-

The Observer is a Student-run, daily print & online newspaper serving Notre Dame & Saint Mary's. Learn more about us.

-

archive

We are made for this moment’

Megan Doyle | Monday, January 21, 2013

WASHINGTON – On Monday morning, most Notre Dame students in South Bend woke up and went to class on campus.

On Monday morning, another group of Notre Dame students woke up and, instead of trudging through the snow to class or the dining hall, stood in front of the U.S. Capitol Building to watch President Barack Obama publicly swear his oath of office to begin his second term. These students are members of the University’s Washington Program, a semester-long experience working, studying and living in Washington, D.C.

Junior Wendy Hatch spent her morning in the crowd, squinting at the small figures in the distance on the steps of the Capitol. But as she pursues her goals in politics, she might not be so far from those steps during inaugurations to come.

“In four years, we could be one of those people sitting in one of those chairs … next to President Obama,” Hatch said. “We could be senators, representatives, in Congress, in someone’s cabinet. We’re smart, we’re capable. If we wanted that position, if we wanted to be that person, we could be.”

The alternative study abroad program thrusts students with interest in politics or journalism into the heart of current affairs in the nation’s capital.

As Obama resumes his work in the Oval Office, Hatch said she appreciated the message of bipartisan cooperation she heard in his inaugural address. She has studied the ideological divide of the past Congress, she said, and his words were perhaps a reminder of what the country needs most right now.

“This is the mantra of Congress right now, that we need to come together,” Hatch said. “I really believe that is incredibly true.”

Junior Mia Counts, who stood with Hatch in the crowd, said she felt Obama’s inaugural speech was “timely,” as he addressed a range of issues like immigration, gay rights and education.

“I thought it was very appropriate and the fact that he addressed issues that we all need to work on … they’re not Democrat or Republican issues,” she said. “They’re American issues.”

Before Counts was born, her grandmother immigrated to the United States from Mexico to earn her college degree. Her family history has prompted her to follow issues like immigration closely, she said, and she hopes to see Obama address that debate seriously in his second term.

So when she heard the inaugural address Monday, she said she hopes the president’s words would motivate all members of Congress and government to work together for action on immigration and education.

“I thought it was something that isn’t always easy to hear, that maybe we aren’t doing the best job at communicating and talking to each other and doing the things we should be doing,” she said. “So it’s a good wake-up call.”

Junior Brian Vogt stepped onto the National Mall for the inauguration ceremony as a minority in the crowd during – in the midst of “Obama” chants, he said he was a voter who had not cast his ballot for the president in November.

“As someone who didn’t vote for President Obama, it reassures me when you can hear in his voice how seriously he takes his office,” Vogt said. “He’s still the president of the United States, so I support him 100 percent. Maybe I disagree with his politics, but I support him.”

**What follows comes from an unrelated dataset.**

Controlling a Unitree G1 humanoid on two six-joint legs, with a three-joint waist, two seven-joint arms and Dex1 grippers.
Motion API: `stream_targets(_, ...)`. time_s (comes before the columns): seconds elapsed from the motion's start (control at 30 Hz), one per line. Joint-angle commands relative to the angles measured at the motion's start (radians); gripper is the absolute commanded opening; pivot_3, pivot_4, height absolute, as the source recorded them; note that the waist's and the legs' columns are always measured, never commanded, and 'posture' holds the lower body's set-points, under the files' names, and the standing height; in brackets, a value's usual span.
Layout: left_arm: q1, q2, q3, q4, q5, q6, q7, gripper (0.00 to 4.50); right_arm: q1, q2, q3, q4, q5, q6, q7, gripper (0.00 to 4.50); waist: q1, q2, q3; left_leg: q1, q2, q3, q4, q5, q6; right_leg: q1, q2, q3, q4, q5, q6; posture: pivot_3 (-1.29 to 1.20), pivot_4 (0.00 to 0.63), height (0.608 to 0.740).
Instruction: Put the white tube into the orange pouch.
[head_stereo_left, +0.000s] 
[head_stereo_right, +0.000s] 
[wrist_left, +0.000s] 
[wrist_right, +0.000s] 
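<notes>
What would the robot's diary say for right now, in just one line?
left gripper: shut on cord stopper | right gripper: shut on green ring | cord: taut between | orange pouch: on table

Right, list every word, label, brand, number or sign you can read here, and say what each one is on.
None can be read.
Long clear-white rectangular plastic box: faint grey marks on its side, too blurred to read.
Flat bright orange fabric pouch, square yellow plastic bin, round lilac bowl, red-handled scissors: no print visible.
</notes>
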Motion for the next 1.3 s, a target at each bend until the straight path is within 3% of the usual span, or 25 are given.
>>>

No matter the party allegiances of those in the crowd, Vogt said the whole experience felt “uniting.”

“It’s nice to see for once the politicians to take a moment, to recognize how special it is what they do and not just be all about [partisanship,]” he said.

Vogt said he was impressed with Obama’s repetition of the phrase “We the people” throughout his inaugural address.

“When you’re little, you think government is this big thing out there,” he said. “But [the government] is exactly what we are, what we want. … There’s nothing America can’t accomplish if we come together.

“It gave me a lot of hope and I was just really proud to be American.”

In the midst of Obama’s call to compromise, Hatch said she was disappointed to see evidence of partisan divide at the inauguration. A protestor near her spot in the crowd had climbed a tree to yell anti-Obama messages through the entire ceremony, and members of the crowd booed when vice presidential candidate Rep. Paul Ryan, former vice presidential candidate on the Republican ticket, appeared on the television screens.

Hatch said she would have hoped to see more deference to the day’s purpose – the successful inauguration of a president – rather than party divide.

“I thought it was a little disrespectful,” she said. “We’re here to inaugurate a president. I know Obama and [First Lady Michelle Obama] have made statements earlier in the week that this [inauguration] is supposed to be celebrating democracy and what it means to e American and the American dream … especially now when we need more bipartisanship, more cooperation in Congress.”

Whatever the next four years may hold, Hatch said the inauguration reminded her that she is studying in the nation’s capital at a critical point in United States history.

“I felt really very lucky that I got to be here as a part of the D.C. program through Notre Dame,” she said. “It was awesome to be a part of that.”